C’est un sujet délicat et parfois obsessionnel qu’aborde Carmen, avec beaucoup de sensibilité, dans sa métaphore. A partager avec des personnes concernées … En attendant, nous vous souhaitons bonne lecture !

« D’une vague à l’autre »

Puisque tu ne peux pas t’enlever de la tête que ton ventre est désespérément vide, puisque ton cœur l’est peut-être bien plus encore, puisque tu en souffres comme une damnée de la terre, écoute ce que j’ai à te dire. Penses-tu ta situation unique ? Crois-tu vraiment être seule au monde dans cette épreuve ?

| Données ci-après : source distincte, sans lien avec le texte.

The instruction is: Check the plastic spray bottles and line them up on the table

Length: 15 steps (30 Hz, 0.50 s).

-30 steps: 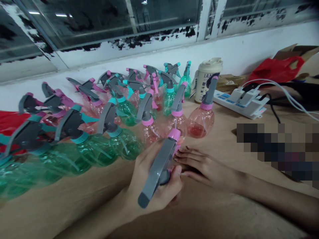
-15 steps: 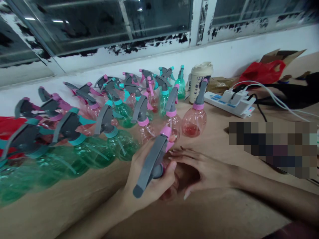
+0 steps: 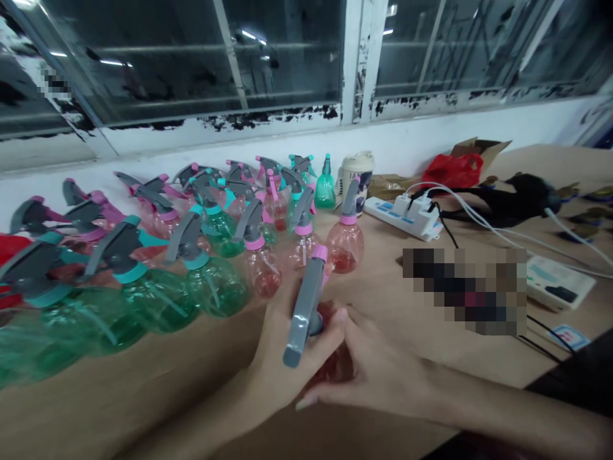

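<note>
A spray bottle point(image 3: 339, 365) with a grey and pink trigger head point(image 3: 306, 313) and a clear pink body stands in front of me. My left hand point(image 3: 280, 354) is closed round its neck, just under the head. Around the right side of the body curls my right hand point(image 3: 378, 361), its thumb low at the front and its fingertips by the neck. Between them the hands hide most of the body. Just beyond, a pink spray bottle point(image 3: 345, 246) and another pink one point(image 3: 263, 268) stand on the table, with a green spray bottle point(image 3: 218, 284) to the left.
Several more green and pink spray bottles crowd the left and back of the table point(image 3: 191, 396). Behind stand a paper cup point(image 3: 357, 182), a white power strip point(image 3: 405, 217) with cables, and a red plastic bag point(image 3: 453, 171). A white box point(image 3: 560, 281) lies at the right.
My right hand has closed in on the bottle's body, where its fingers were spread beside it. The trigger head has tilted more upright. The view has swung to the right.
</note>
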Available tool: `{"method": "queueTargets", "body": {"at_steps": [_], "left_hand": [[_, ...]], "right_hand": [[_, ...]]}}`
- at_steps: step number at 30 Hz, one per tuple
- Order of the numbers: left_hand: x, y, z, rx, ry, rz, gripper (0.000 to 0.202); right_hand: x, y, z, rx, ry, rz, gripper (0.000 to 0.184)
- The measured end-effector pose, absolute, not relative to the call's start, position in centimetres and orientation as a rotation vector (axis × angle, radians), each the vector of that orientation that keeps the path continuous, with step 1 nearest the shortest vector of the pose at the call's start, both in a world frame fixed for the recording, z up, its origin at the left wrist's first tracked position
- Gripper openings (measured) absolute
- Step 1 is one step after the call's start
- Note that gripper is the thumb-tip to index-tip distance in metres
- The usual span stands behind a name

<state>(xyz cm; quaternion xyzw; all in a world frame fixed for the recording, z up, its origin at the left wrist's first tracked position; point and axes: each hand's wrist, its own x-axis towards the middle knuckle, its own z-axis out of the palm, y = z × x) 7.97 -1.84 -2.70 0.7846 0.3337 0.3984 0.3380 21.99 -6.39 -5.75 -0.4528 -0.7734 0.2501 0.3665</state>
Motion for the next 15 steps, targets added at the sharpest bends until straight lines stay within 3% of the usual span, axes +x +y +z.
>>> {"method": "queueTargets", "body": {"at_steps": [3,7,15], "left_hand": [[8.7,-2.5,-2.6,2.210,0.859,0.984,0.053],[8.9,-3.2,-3.4,2.278,0.788,0.775,0.083],[6.5,-2.2,-7.9,2.334,1.041,0.632,0.045]], "right_hand": [[23.3,-7.2,-6.2,-1.208,-2.014,0.571,0.053],[26.7,-8.1,-6.4,-1.318,-2.072,0.516,0.058],[35.6,-4.8,-6.0,-1.594,-2.043,0.193,0.066]]}}
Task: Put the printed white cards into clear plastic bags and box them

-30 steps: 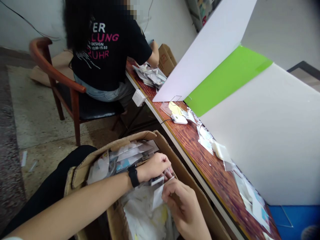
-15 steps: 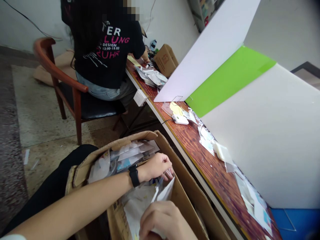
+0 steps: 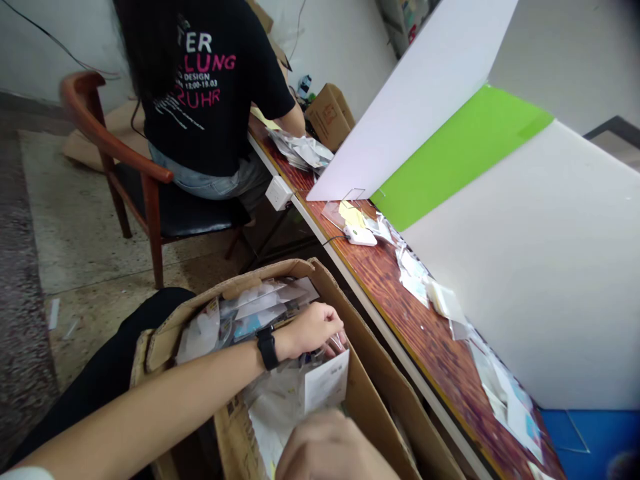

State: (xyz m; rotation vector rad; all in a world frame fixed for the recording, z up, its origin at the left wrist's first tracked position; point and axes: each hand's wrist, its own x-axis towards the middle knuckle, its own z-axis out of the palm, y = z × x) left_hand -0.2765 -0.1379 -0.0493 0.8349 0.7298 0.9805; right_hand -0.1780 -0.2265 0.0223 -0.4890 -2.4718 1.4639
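Observation:
An open cardboard box (image 3: 360, 319) rests on my lap, filled with small clear plastic packets (image 3: 250, 310) and white bags. My left hand (image 3: 311, 328), with a black watch on the wrist, reaches into the box with fingers curled around packets I cannot make out. A white card-like packet (image 3: 326, 381) stands upright just below that hand. My right hand (image 3: 333, 447) is at the bottom edge, seen from the back and blurred, close to the white packet; its fingers are hidden.
A wooden table (image 3: 400, 313) runs along the right, strewn with packets and a small white device (image 3: 359, 235). White and green boards (image 3: 465, 147) stand on it. A person in a black shirt (image 3: 210, 87) sits on a wooden chair (image 3: 125, 167) ahead.
My right hand has dropped lower and toward me out of the box. The white packet now stands upright in the box. My left hand has stayed in place.

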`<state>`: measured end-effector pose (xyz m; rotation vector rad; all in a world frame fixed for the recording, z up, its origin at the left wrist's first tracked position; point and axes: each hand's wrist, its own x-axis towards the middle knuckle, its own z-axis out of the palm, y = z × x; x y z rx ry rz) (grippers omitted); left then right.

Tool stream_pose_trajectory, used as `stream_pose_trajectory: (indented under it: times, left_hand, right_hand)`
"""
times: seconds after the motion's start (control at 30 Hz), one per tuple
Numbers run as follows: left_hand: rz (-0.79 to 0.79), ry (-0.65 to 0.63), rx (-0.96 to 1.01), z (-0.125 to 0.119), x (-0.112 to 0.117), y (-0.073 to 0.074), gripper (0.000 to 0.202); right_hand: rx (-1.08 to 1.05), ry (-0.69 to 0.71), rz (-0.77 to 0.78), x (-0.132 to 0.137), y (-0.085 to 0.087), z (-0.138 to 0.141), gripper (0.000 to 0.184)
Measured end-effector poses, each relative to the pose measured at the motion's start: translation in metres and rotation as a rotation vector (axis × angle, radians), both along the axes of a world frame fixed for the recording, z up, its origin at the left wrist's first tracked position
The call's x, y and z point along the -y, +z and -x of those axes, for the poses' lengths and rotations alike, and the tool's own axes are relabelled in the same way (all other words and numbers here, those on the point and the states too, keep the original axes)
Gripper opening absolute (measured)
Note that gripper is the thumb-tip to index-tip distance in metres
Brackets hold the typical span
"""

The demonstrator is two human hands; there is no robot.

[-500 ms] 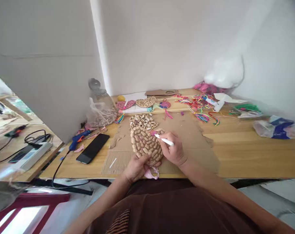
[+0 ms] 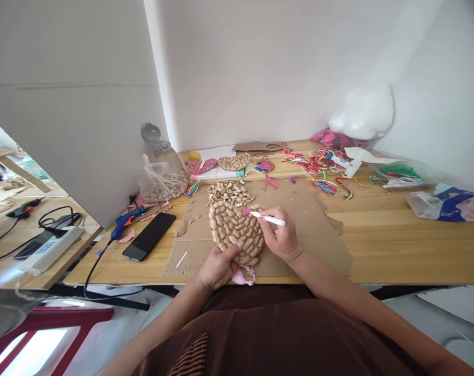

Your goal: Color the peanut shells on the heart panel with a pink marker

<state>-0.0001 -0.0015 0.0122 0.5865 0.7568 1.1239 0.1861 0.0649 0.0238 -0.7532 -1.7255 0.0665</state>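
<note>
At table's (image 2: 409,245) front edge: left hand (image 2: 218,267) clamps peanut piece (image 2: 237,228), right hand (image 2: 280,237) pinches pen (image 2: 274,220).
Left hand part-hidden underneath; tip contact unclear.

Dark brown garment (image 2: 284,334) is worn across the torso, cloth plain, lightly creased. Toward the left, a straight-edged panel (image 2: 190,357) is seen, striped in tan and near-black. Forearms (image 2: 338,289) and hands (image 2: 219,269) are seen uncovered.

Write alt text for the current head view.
A person's left hand holds a rounded tan peanut-covered piece; the right hand points a slim white pen at a pink patch by its far edge. Brown cardboard lies beneath, a flat black phone to the left.
</note>
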Motion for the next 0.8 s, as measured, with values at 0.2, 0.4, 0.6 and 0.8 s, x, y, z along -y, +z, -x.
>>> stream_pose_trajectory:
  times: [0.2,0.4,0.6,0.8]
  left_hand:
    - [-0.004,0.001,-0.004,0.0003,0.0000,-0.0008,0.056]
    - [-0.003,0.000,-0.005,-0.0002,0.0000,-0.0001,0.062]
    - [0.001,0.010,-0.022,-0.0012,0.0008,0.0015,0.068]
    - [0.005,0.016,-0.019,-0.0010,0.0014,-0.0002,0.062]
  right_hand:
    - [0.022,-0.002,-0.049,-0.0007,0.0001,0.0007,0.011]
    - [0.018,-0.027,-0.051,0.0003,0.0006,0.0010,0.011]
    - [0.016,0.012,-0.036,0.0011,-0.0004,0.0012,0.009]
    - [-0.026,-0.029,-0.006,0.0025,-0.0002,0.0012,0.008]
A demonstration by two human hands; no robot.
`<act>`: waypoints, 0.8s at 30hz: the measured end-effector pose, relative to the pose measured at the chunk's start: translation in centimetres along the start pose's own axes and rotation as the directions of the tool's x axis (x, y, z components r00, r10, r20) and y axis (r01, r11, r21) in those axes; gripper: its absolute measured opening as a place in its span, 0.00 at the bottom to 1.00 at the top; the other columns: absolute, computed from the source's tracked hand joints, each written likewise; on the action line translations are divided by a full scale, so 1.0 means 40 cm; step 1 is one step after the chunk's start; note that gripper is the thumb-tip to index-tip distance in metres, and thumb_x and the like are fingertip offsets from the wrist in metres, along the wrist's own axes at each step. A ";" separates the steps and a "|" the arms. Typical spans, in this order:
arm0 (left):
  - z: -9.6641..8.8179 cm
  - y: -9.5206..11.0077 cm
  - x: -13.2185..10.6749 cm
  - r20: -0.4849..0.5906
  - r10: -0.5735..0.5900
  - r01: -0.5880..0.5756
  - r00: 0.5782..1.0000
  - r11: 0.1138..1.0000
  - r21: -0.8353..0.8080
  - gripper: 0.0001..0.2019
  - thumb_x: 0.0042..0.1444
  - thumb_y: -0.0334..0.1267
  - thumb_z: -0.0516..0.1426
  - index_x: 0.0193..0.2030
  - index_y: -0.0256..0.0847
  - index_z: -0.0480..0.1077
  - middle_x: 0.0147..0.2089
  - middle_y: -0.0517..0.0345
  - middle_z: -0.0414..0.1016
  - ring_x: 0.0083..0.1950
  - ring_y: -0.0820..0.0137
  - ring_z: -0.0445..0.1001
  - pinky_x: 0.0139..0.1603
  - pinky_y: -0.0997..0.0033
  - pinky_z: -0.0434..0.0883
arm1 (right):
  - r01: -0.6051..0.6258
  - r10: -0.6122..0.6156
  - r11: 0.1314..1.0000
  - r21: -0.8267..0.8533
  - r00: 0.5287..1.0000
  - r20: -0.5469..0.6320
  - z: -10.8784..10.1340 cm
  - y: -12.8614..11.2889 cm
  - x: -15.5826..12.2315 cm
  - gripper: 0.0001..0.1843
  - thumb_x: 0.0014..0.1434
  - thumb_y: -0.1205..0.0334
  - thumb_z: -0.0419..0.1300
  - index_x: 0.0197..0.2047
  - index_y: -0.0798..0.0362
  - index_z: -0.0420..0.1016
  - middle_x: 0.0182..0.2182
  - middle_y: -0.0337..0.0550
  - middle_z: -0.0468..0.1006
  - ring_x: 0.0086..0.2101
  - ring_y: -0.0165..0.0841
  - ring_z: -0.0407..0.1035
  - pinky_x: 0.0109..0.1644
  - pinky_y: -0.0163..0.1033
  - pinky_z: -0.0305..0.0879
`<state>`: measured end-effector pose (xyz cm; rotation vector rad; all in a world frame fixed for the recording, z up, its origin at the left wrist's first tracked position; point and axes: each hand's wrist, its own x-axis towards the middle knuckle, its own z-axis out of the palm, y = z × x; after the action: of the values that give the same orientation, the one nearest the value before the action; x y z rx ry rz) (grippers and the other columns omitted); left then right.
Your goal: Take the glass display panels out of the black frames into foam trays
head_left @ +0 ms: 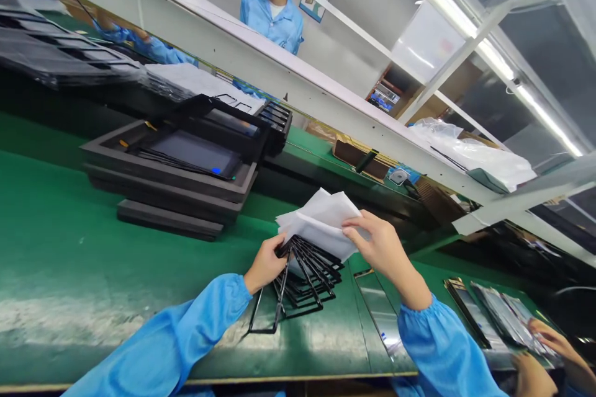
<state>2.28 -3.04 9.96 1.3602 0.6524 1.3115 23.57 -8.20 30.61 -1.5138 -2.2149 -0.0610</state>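
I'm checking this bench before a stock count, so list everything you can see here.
black frames: several, black, stacked on edge between the hands
white sheets: several, white, above the frames
foam trays: stacked, dark grey, on the bench, left of centre
glossy panels: several, silver and black, on the bench at right
green bench: one, green, beneath everything
plastic bag: one, white, on the far shelf
co-worker: one, blue coat and cap, beyond the shelf
other person's hands: two, lower right, at the panels
left hand: one, blue sleeve, on the frames
right hand: one, blue sleeve, gripping the sheets
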 end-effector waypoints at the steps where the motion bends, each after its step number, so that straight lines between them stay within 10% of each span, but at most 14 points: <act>1: 0.001 0.001 -0.001 -0.004 0.001 -0.001 1.000 1.000 0.003 0.08 0.49 0.35 0.63 0.37 0.39 0.79 0.34 0.57 0.81 0.44 0.56 0.80 0.50 0.59 0.77 | -0.012 0.012 1.000 0.022 1.000 -0.010 -0.005 0.011 -0.011 0.10 0.68 0.57 0.63 0.39 0.49 0.87 0.35 0.44 0.84 0.35 0.40 0.80 0.41 0.42 0.75; 14: 0.030 0.006 0.000 -0.033 0.001 -0.002 0.999 0.999 -0.035 0.14 0.45 0.31 0.62 0.42 0.38 0.77 0.38 0.57 0.83 0.43 0.60 0.81 0.50 0.63 0.77 | 0.074 -0.055 0.997 0.028 0.902 -0.428 0.005 0.024 -0.053 0.14 0.67 0.54 0.65 0.31 0.47 0.85 0.34 0.42 0.87 0.36 0.39 0.81 0.60 0.53 0.76; 24: 0.047 -0.002 0.010 -0.046 -0.025 0.021 0.999 0.998 -0.067 0.19 0.45 0.35 0.65 0.46 0.38 0.77 0.42 0.56 0.84 0.46 0.58 0.82 0.51 0.63 0.77 | -0.046 0.046 0.999 0.017 0.775 -0.631 0.007 0.004 -0.057 0.16 0.67 0.53 0.64 0.31 0.49 0.87 0.31 0.45 0.88 0.33 0.40 0.81 0.43 0.46 0.79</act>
<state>4.15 -3.25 10.40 1.2683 0.6495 1.3388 24.31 -10.06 29.45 -1.2905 -1.6263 -0.4849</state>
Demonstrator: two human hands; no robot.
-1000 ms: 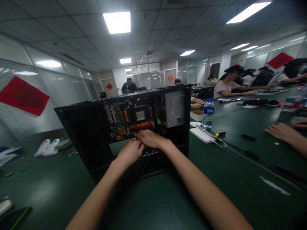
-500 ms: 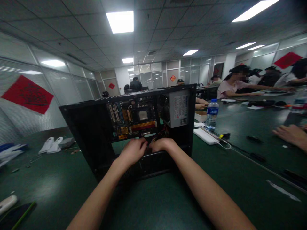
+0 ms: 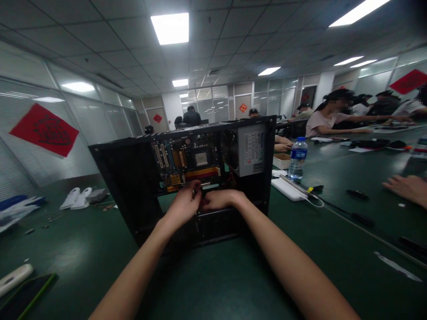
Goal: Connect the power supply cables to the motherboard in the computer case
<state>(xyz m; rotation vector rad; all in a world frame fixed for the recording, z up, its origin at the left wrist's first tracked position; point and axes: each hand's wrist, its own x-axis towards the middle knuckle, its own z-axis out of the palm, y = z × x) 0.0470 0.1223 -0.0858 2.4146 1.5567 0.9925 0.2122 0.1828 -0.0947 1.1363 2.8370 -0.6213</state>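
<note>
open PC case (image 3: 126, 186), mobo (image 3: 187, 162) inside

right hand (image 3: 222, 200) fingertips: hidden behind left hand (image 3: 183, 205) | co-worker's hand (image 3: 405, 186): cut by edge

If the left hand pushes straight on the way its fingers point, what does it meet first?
The left hand would probably meet the motherboard, near its orange slots; depth unclear.

The green table (image 3: 216, 275) bears an open computer case (image 3: 126, 186), a water bottle (image 3: 297, 158) and a box (image 3: 282, 161).
</note>
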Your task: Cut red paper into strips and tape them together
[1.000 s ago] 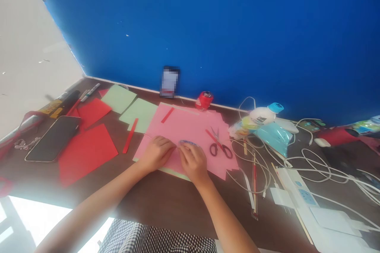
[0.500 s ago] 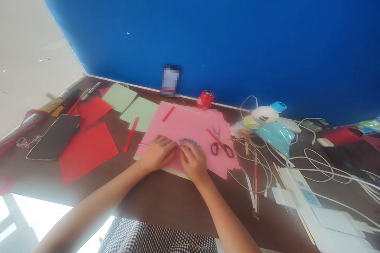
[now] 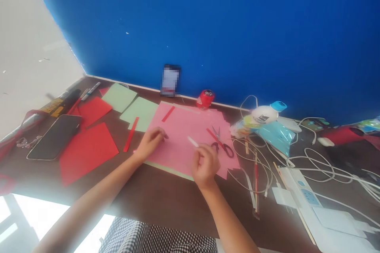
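A large pink paper sheet (image 3: 184, 126) lies on the dark table in front of me. My left hand (image 3: 151, 142) rests on its left part with the fingers curled together; what they pinch is hidden. My right hand (image 3: 204, 163) is raised just above the sheet's near right part, closed on a small pale strip (image 3: 192, 141) that sticks out past the fingers. Red-handled scissors (image 3: 221, 144) lie on the pink sheet just right of my right hand. A short red strip (image 3: 168, 114) lies near the sheet's far edge.
Green sheets (image 3: 139, 112), red sheets (image 3: 86, 150), a long red strip (image 3: 130, 134) and a dark phone (image 3: 55, 136) lie to the left. At right are a white bottle (image 3: 264, 114), tangled white cables (image 3: 311, 158) and a power strip (image 3: 299, 189). A red object (image 3: 204, 99) stands by the blue wall.
My hands were together on the pink sheet; now they are apart. The right hand lifted and moved right with a pale strip. The blue ring seen between them no longer shows.
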Demonstrator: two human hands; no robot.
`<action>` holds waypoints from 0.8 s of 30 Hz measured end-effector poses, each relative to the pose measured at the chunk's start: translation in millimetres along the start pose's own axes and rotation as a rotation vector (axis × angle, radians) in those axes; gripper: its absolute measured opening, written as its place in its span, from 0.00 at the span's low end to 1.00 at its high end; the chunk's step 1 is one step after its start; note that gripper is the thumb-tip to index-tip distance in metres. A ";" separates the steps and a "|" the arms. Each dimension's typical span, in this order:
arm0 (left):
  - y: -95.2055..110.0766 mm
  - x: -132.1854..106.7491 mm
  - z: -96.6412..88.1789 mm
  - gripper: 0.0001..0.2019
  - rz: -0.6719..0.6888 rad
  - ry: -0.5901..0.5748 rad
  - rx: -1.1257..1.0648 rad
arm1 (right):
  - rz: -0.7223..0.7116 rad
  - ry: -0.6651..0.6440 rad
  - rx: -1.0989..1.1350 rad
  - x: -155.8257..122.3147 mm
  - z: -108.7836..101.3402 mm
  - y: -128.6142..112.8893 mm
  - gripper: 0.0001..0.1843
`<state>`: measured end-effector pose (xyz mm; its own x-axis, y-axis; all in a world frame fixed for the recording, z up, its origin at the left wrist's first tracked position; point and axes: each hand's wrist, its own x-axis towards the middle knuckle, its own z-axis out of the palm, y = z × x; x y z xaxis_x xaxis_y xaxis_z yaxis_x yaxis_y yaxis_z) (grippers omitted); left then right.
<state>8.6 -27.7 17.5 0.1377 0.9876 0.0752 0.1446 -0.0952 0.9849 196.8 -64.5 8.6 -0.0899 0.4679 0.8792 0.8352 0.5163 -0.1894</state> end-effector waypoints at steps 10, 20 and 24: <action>-19.7 29.1 -64.7 0.21 0.076 0.705 -0.207 | 0.100 -0.112 0.040 -0.1 7.0 11.1 0.09; -9.0 22.7 -57.6 0.17 0.004 0.639 -0.435 | 0.119 -0.132 0.044 0.1 5.6 10.1 0.09; -6.5 22.6 -54.8 0.16 0.008 0.609 -0.489 | 0.129 -0.136 0.056 -0.5 5.9 10.0 0.09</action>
<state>-43.0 2.1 21.3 -0.4456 0.8951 0.0159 -0.3218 -0.1767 0.9302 202.1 -55.4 3.7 -0.0594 0.6235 0.7796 0.8136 0.4828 -0.3241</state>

Je t’invite à ouvrir les yeux sur tous ceux, qui à l’instar de toi, se débattent dans leur combat acharné de la parentalité. Je ne les vois pas baisser les bras. Ils ne tirent pas un trait sur ce désir plus profond qu’un gouffre. Regarde-les donc se démener comme de beaux diables, jamais ils ne renonceront dans ce parcours du combattant.

Car vois-tu, cette envie est bien plus forte que tous les obstacles. Elle est là, incessante, obstinée et immuable. Une quête de chaque heure, de chaque jour.

Et toi, qui te vois seule, sans ressources, sans énergie, abandonnée par la vie, regarde la mer comme elle peut t’aider. Elle paraît, parfois, fragile, inoffensive, calme avec son ressac permanent, ses va-et-vient. On ne voit, bien souvent, qu’un léger mouvement accompagné du doux clapotis de l’eau lorsque la vague vient s’échouer sur la plage. Ce mot, échouer, l’entends-tu ? La mer s’échoue sur la plage et toi également, tu penses avoir échoué. Mais, le ressac, s’il n’est pas toujours fort, il est néanmoins persévérant. Le voilà le secret de sa puissance, son immense patience. Il érode, marées après marées, les hautes falaises. Voit comme elles sont grandes. Elles paraissent plus élevées que des tours d’habitation. Les efforts des vagues qui semblent infructueuses, se révèlent gagnantes au fil du temps. Elles les font reculer, ces géantes de craies. Ces colosses au pied d’argile, cédant en permanence du terrain face au farouche entêtement de la mer et de son combat. Jamais elle ne renonce car il est dans sa nature de se battre, sans fin, éternellement et c’est ainsi depuis des temps immémoriaux.

Et, toi aussi, tu es le ressac, la mer féconde. Dans le fond de ton cœur et de ton âme, tu vas trouver la force, l’énergie nécessaire pour faire reculer, jour après jour, les barrières qui te séparent de l’enfant désiré.